Urban food security (China may be in better shape than the USgreenspun.com : LUSENET : TimeBomb 2000 (Y2000) : One Thread
In China, since the first decades of this century, as a matter of public policy, the various governments have discouraged shipping food long distances and demanded that cities rely on food grown in the region of the city or within the city itself. E.g., Shanghai grows all of the vegetables consumed in the city within the city itself. The rest comes from a 100 kilometer radius circle around the city, and a lot of it comes to town by bicycle or handcart. 40% of the workers in Chinese cities are employed in agriculture.
urban food security in China
In Calcutta, 1/3 of the fish and vegetables consumed in the city are grown in the city. 40% of urban poor surveyed in third world countries say they would starve if it wasn't for food they grow themselves in the cities. 800 million people worldwide are in volved with urban agriculture, 2/3rds of the families in Moscow are growing food.
Farming in Los Angeles
small urban farmers
city farmers in Africa
cities learning to feed themselves
Got printable flyers for distribution during y2k disruptions?

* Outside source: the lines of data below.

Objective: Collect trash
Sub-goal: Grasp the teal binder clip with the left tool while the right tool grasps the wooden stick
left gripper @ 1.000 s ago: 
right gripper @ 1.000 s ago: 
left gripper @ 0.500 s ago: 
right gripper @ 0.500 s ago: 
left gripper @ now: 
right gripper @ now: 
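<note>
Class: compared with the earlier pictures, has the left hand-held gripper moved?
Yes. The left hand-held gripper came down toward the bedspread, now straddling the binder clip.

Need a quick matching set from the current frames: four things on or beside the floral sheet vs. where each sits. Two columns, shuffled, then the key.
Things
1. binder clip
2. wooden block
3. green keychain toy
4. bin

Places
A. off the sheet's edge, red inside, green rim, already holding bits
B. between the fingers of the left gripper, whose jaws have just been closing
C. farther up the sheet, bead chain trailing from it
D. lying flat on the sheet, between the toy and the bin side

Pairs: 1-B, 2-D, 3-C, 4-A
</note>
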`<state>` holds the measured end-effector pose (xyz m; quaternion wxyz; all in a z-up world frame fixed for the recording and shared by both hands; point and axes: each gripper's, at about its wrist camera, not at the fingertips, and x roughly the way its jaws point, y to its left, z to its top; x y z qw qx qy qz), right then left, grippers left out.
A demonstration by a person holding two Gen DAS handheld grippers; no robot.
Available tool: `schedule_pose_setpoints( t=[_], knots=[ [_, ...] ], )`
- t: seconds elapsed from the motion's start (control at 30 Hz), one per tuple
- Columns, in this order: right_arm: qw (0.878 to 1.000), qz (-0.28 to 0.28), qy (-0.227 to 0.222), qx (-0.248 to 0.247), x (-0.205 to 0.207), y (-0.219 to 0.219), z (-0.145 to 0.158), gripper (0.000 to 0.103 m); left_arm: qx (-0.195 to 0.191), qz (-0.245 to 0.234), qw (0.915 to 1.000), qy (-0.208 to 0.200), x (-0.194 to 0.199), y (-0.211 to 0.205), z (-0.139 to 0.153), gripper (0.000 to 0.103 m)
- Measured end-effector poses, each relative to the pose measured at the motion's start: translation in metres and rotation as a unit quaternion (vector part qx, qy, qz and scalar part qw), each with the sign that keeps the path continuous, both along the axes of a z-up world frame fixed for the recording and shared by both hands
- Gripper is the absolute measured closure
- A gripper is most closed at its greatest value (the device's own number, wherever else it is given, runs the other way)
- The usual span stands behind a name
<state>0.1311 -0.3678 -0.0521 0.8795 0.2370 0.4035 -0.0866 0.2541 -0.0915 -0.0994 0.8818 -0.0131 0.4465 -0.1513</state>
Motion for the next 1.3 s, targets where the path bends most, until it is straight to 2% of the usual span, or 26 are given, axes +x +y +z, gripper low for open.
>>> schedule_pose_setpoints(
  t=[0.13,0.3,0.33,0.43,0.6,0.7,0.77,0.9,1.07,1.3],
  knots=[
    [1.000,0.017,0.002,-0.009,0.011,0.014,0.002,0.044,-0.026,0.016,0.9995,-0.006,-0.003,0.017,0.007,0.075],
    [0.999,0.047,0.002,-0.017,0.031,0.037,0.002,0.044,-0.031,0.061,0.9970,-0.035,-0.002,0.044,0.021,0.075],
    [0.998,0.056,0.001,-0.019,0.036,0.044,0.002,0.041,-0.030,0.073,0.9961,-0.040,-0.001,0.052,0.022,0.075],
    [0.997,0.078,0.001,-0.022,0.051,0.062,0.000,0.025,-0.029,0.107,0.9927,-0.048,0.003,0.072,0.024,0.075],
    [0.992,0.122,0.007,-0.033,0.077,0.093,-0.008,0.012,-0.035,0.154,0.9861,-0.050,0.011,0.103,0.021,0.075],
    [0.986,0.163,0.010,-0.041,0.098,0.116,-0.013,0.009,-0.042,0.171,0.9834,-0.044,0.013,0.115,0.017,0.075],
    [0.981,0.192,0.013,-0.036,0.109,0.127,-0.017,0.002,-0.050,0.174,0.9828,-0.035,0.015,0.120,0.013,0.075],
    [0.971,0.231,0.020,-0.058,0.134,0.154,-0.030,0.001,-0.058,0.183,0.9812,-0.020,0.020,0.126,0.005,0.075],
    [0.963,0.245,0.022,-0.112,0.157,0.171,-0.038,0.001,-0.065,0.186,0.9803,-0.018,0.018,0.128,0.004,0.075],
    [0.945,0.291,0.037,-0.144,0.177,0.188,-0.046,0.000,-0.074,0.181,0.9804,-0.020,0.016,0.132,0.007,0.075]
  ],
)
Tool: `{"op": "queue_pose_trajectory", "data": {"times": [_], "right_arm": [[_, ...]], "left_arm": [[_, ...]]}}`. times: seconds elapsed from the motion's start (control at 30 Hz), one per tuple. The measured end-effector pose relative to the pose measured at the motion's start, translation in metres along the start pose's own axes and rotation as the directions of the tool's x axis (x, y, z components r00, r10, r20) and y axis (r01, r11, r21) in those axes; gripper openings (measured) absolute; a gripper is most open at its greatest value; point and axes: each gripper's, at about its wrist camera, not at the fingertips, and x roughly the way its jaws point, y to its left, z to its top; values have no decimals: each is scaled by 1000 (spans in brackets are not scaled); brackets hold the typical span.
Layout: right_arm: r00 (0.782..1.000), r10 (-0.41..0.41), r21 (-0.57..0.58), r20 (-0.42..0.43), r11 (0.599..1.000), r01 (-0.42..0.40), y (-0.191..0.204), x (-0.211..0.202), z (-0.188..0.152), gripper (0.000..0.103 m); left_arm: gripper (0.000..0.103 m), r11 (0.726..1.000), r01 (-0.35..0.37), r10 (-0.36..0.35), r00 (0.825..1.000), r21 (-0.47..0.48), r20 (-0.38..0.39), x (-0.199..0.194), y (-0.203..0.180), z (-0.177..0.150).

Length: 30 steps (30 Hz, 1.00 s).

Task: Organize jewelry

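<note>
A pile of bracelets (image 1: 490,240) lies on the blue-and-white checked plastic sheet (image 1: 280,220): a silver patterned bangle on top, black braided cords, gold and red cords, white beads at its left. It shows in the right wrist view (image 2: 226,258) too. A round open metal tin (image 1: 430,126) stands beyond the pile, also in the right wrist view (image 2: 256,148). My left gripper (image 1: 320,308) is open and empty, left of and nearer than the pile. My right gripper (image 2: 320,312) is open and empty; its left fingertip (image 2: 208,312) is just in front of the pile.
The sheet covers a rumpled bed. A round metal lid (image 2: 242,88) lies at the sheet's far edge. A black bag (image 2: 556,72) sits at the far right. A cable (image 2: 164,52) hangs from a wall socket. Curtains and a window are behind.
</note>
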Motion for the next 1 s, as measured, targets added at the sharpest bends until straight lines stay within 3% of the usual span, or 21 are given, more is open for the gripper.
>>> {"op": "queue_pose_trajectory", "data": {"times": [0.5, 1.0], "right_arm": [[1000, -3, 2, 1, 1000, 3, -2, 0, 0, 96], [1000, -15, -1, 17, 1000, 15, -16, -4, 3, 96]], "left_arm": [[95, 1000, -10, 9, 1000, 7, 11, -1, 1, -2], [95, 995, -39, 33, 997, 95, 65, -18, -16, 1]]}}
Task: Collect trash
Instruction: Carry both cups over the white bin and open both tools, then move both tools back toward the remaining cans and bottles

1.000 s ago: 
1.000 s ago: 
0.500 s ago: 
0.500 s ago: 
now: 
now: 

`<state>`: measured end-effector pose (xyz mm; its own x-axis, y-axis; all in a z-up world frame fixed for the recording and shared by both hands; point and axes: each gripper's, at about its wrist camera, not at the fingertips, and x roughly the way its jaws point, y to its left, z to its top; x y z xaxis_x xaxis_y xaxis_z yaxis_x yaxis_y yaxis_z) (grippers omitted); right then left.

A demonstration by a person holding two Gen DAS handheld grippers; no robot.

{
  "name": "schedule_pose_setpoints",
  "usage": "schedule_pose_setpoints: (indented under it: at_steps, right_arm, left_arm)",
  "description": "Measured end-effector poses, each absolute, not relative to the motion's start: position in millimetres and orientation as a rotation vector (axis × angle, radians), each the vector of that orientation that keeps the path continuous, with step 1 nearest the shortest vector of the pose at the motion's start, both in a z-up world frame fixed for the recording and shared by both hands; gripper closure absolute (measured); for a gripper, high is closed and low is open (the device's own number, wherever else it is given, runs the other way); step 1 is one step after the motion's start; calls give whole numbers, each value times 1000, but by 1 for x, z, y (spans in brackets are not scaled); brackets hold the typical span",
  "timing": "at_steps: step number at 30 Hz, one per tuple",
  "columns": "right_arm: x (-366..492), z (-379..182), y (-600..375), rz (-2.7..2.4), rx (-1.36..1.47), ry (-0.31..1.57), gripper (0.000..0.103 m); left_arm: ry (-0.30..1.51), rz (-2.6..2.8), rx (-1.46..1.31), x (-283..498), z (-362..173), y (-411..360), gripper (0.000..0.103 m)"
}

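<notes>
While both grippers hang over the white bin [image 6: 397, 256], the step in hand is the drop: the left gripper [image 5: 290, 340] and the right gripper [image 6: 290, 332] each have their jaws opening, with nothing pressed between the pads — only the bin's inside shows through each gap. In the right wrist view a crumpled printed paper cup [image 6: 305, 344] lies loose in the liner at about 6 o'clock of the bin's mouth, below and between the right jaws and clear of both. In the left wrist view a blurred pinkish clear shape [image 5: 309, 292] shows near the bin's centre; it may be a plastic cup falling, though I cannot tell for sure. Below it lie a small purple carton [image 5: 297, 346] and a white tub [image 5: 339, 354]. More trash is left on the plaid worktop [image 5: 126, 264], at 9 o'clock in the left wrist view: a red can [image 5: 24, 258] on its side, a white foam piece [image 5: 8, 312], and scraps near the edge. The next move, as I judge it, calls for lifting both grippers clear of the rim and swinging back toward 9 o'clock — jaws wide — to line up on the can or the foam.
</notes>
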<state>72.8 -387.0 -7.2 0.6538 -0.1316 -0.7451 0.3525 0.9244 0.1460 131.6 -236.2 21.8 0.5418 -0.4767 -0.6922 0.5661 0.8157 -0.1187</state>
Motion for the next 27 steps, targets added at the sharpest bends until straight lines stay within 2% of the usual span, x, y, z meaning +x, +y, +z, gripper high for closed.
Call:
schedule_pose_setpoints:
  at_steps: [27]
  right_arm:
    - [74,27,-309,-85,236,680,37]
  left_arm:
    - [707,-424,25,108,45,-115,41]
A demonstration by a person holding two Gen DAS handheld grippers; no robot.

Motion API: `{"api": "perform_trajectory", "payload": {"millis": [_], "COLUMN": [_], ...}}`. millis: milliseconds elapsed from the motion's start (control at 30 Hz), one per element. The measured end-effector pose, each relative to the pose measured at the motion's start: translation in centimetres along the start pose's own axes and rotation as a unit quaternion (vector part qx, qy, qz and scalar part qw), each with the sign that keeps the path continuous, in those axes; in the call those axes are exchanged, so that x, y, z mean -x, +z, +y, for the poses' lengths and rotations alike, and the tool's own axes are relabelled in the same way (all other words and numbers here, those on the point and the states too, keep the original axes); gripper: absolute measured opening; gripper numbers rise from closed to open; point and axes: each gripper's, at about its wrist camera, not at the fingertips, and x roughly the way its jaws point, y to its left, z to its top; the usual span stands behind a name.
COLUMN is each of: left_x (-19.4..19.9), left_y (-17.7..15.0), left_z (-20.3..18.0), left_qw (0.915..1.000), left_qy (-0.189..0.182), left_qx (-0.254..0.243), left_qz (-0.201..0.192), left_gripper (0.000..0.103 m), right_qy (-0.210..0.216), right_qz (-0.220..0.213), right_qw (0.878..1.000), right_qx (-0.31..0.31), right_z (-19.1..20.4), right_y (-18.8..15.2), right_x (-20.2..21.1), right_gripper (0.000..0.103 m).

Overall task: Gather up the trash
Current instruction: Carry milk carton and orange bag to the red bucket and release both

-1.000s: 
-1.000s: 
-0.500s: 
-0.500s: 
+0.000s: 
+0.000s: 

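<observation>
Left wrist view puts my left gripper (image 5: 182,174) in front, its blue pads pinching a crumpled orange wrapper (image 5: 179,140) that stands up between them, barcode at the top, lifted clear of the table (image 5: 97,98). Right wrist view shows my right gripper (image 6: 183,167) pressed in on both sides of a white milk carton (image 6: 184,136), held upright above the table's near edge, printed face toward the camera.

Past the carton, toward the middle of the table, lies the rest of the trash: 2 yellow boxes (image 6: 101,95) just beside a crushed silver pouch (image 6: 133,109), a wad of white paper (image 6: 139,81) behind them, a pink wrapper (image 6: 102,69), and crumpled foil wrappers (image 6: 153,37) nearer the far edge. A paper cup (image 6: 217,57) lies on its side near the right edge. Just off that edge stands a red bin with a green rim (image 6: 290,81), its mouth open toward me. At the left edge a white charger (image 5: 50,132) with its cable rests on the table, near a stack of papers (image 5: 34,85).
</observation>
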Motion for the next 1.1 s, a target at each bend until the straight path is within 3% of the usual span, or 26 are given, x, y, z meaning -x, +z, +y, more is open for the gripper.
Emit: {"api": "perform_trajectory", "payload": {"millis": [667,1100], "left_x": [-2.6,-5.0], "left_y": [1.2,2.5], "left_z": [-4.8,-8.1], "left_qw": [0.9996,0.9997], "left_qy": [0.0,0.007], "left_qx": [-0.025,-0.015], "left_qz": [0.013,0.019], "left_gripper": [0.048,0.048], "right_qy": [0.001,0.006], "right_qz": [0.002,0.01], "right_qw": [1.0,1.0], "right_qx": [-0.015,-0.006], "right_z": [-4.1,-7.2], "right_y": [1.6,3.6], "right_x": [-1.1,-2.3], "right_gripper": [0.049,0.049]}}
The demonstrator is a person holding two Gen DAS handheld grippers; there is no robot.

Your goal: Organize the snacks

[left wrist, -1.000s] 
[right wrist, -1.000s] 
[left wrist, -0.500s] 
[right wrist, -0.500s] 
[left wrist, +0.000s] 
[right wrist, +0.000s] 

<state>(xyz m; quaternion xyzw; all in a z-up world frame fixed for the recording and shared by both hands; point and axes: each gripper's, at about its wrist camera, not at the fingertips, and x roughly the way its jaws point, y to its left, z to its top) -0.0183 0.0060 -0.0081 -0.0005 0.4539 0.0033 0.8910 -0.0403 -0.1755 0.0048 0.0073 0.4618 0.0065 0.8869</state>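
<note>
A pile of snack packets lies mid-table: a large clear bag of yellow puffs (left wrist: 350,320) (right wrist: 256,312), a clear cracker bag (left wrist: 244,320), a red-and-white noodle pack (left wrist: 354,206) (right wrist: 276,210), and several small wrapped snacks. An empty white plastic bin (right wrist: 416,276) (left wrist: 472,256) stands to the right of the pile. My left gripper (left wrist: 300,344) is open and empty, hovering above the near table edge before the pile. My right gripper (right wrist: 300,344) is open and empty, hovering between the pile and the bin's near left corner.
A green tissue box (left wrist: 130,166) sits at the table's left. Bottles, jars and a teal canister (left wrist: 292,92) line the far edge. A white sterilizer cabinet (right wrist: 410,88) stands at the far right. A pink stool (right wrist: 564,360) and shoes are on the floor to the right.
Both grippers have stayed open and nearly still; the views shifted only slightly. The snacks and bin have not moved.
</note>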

-- robert waldrop (firstname.lastname@example.org), October 28, 1999
As our internal farming capability continues to fade away, and our ability to make our computer systems vast and seamless, we are forgetting what it takes to make us tic. Im sure that one of the major mistakes that will be recorded in history about Y2K, will be the trust that was put into a tool (computers) by the people who trusted that tool to deliever as basic a need as food to them from a great distance. Thats why I have always said the Kos-ken-nin rant of were ok, its the guys over there that have the problem is a bigger foot in the mouth then when he said the Master Utility List was old news. The guys over there can eat while we trying to figure-out how to repair a tool. For them it will be the bump in the road...---...
-- Les (email@example.com), October 28, 1999.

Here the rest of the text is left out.